**What to produce:**
The lines from the top of the records below through the one containing "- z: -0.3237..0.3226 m" are to be transcribed exactly, and nothing else is to be added.

(Stored entries)
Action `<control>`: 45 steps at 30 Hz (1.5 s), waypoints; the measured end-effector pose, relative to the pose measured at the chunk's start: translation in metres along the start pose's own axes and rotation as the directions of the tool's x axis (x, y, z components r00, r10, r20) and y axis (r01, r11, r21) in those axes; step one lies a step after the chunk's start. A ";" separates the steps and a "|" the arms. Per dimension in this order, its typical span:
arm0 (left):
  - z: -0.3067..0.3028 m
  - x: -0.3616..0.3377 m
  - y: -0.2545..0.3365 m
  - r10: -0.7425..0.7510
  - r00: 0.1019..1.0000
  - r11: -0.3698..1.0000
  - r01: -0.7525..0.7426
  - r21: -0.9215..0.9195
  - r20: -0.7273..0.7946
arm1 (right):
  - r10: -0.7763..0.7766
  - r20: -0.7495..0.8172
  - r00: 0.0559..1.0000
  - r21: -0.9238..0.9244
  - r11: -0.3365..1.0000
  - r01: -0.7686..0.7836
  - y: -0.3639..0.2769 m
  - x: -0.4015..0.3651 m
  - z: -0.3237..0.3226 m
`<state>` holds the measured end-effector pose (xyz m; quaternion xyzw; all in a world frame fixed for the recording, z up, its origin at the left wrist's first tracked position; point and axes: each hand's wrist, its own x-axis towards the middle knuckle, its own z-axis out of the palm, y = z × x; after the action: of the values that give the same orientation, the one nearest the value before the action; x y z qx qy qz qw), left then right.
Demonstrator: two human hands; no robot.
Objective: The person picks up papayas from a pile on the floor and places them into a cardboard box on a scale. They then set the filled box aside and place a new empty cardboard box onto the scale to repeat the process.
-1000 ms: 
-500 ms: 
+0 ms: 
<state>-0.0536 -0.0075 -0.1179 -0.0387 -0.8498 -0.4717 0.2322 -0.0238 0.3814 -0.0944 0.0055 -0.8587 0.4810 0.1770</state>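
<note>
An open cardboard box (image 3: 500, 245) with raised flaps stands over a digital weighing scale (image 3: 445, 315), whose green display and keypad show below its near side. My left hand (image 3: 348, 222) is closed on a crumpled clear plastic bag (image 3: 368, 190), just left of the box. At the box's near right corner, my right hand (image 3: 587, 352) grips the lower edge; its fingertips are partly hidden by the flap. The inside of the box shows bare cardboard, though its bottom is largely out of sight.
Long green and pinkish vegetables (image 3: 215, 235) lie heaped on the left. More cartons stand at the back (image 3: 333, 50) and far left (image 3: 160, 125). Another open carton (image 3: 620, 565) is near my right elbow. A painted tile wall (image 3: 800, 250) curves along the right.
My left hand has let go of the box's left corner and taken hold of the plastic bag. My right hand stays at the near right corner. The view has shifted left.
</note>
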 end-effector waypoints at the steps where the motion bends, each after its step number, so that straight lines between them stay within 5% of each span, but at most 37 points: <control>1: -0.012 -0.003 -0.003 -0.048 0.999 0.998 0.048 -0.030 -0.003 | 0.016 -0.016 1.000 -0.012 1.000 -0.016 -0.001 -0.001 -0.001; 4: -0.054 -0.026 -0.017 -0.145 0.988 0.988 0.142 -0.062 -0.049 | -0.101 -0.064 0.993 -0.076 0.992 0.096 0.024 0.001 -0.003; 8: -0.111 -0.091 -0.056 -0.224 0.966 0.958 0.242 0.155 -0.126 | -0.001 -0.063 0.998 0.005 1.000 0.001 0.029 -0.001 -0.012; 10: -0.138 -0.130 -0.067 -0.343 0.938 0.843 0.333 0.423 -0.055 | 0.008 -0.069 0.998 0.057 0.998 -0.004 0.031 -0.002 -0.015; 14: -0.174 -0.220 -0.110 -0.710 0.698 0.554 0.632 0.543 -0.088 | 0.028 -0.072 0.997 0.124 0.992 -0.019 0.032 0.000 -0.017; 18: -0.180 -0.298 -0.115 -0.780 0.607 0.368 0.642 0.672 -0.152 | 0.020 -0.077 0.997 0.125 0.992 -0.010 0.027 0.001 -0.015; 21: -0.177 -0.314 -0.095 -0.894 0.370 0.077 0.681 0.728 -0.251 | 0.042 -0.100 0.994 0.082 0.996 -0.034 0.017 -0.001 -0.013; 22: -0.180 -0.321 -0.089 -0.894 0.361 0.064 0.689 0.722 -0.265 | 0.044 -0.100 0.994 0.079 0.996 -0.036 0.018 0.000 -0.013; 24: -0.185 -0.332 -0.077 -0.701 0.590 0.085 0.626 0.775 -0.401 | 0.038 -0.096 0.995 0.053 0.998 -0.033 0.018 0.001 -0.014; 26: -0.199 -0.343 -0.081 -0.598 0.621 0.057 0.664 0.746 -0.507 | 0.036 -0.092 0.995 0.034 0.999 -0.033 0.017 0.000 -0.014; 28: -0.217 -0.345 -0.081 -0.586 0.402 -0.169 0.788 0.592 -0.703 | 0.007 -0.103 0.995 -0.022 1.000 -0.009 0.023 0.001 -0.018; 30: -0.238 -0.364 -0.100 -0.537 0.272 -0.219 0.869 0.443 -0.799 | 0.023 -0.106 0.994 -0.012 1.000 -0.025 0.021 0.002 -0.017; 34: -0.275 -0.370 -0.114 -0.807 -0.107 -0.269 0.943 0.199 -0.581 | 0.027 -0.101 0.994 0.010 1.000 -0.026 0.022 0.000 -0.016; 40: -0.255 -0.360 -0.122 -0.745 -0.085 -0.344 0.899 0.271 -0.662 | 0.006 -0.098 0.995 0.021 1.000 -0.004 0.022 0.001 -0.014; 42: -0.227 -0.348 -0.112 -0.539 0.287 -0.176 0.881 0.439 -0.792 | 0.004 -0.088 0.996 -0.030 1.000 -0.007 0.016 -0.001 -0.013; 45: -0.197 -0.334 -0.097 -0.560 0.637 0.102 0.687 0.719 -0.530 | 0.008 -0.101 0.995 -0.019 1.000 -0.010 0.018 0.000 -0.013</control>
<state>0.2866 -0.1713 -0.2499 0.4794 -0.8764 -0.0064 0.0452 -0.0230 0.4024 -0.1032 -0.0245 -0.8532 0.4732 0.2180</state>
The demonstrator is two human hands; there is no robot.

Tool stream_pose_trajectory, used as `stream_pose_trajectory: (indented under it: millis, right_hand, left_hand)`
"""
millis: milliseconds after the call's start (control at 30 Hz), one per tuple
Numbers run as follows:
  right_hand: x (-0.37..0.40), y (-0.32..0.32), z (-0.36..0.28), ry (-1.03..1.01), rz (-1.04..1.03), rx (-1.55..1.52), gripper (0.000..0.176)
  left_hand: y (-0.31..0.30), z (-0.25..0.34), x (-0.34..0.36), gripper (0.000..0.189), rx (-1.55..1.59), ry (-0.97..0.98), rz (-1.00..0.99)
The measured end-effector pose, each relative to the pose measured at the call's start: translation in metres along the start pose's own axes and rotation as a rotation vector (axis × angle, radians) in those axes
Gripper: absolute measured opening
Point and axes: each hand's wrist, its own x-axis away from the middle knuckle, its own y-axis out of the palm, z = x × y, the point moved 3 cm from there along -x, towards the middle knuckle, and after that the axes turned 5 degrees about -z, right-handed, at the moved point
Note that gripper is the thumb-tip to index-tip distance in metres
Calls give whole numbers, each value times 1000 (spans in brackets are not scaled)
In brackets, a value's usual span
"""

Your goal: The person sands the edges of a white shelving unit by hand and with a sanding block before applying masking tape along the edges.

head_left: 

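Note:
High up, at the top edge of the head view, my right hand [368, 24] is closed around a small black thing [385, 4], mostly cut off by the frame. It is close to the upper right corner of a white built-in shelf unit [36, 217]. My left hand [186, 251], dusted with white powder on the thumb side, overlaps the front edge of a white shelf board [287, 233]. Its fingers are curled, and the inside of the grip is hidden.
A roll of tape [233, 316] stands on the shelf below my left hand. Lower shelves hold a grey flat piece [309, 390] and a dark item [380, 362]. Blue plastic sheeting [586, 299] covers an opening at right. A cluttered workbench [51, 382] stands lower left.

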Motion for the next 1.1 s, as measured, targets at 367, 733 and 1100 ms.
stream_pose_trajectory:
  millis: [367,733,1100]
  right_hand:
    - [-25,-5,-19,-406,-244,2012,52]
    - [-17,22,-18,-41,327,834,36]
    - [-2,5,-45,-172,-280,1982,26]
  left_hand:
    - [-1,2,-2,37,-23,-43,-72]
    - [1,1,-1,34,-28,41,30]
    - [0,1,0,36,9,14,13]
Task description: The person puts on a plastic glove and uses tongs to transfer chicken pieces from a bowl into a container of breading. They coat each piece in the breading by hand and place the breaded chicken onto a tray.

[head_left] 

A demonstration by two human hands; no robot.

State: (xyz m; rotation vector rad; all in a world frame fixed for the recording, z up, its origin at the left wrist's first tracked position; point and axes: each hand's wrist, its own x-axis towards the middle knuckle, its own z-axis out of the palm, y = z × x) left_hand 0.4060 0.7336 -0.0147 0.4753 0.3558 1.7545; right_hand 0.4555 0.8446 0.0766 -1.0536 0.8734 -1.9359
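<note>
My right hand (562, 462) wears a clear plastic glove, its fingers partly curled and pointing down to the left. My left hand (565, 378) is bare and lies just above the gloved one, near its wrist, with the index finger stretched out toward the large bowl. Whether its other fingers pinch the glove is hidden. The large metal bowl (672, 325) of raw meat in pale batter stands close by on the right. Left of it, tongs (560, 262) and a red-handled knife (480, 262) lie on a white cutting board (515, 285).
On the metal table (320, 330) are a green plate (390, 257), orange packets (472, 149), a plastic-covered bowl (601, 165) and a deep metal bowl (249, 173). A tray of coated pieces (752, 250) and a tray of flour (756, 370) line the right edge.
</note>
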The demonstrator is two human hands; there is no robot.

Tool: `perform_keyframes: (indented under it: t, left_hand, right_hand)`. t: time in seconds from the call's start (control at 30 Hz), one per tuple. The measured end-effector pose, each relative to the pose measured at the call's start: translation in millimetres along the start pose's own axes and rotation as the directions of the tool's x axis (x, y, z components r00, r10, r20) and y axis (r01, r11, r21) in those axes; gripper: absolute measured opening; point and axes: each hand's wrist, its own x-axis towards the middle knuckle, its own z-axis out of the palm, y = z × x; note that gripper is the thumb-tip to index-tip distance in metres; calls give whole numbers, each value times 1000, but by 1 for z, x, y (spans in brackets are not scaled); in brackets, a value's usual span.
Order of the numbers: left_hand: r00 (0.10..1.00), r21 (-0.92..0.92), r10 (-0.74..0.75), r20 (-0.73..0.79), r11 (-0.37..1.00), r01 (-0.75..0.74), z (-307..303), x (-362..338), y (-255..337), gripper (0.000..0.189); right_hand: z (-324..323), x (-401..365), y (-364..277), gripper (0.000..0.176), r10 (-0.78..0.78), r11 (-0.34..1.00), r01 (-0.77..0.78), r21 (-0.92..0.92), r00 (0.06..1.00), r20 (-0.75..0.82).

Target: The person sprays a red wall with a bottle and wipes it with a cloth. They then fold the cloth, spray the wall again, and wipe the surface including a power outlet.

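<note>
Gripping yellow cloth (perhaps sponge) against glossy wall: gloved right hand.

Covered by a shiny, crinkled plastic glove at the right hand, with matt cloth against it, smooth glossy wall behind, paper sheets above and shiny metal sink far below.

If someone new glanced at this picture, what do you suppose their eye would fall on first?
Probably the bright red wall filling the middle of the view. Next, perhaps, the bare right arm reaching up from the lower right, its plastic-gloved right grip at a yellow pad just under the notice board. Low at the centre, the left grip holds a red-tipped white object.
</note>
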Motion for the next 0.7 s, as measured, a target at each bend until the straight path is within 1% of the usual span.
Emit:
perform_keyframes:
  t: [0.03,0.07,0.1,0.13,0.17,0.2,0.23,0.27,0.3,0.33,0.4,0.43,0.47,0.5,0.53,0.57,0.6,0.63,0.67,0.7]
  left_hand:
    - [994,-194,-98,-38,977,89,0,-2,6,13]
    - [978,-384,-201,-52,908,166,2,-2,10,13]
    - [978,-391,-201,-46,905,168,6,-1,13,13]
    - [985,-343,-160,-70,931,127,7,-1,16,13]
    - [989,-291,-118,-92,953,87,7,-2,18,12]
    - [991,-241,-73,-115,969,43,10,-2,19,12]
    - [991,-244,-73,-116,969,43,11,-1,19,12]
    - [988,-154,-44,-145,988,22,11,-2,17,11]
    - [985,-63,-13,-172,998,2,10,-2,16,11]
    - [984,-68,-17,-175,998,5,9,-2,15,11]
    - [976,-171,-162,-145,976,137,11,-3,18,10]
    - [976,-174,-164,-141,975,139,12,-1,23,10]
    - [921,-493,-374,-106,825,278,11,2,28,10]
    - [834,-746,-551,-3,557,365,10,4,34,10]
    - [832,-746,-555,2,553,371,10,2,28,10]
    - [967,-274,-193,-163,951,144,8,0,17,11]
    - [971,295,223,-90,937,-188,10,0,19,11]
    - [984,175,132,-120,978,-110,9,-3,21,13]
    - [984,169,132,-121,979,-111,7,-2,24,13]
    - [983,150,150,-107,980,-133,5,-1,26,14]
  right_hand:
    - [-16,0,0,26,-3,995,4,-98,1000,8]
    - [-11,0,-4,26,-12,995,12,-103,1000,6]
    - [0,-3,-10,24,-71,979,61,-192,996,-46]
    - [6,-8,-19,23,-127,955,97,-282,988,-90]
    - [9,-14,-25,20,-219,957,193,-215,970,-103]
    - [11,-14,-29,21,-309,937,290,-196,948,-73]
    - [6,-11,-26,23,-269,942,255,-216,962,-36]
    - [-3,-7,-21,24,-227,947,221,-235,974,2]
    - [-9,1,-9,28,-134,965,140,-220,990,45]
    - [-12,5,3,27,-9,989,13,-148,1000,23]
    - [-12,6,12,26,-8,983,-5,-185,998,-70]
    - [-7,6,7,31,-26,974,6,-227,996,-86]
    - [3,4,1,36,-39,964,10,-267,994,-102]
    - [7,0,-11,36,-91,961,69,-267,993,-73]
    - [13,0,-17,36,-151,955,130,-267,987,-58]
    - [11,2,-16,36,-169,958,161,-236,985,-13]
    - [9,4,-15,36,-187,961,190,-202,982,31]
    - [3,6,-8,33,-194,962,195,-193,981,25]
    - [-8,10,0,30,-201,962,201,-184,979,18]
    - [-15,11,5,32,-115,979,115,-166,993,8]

**Exercise result:**
Action `<control>`: 45 steps at 30 Hz (1.5 s), waypoints; the measured end-effector pose, relative to the pose measured at the chunk's start: translation in metres along the start pose's own axes and rotation as the directions of the tool's x axis (x, y, z components r00, r10, r20) and y axis (r01, r11, r21) in those axes; step one lies a step after the chunk's start. A ";" separates the steps and a "|" the arms. Per dimension in this order, its typical span:
arm0 (left):
  - z: -0.3067..0.3028 m
  - x: -0.3616..0.3377 m
  - y: -0.2545..0.3365 m
  - r10: -0.7425..0.7510
  - r00: 0.1019..1.0000
  - r11: -0.3698..1.0000
  - r01: -0.7525..0.7426
  - r21: -0.9215..0.9195
  - r20: -0.7273..0.7946
arm1 (right):
  - r10: -0.7763..0.7766
  - r20: -0.7495..0.8172
  - r00: 0.0559..1.0000
  - r21: -0.9238..0.9244
  - r11: -0.3365..1.0000
  - r01: -0.7686..0.7836
  - y: -0.3639..0.2769 m
  - x: -0.4015..0.3651 m
  - z: -0.3237..0.3226 m

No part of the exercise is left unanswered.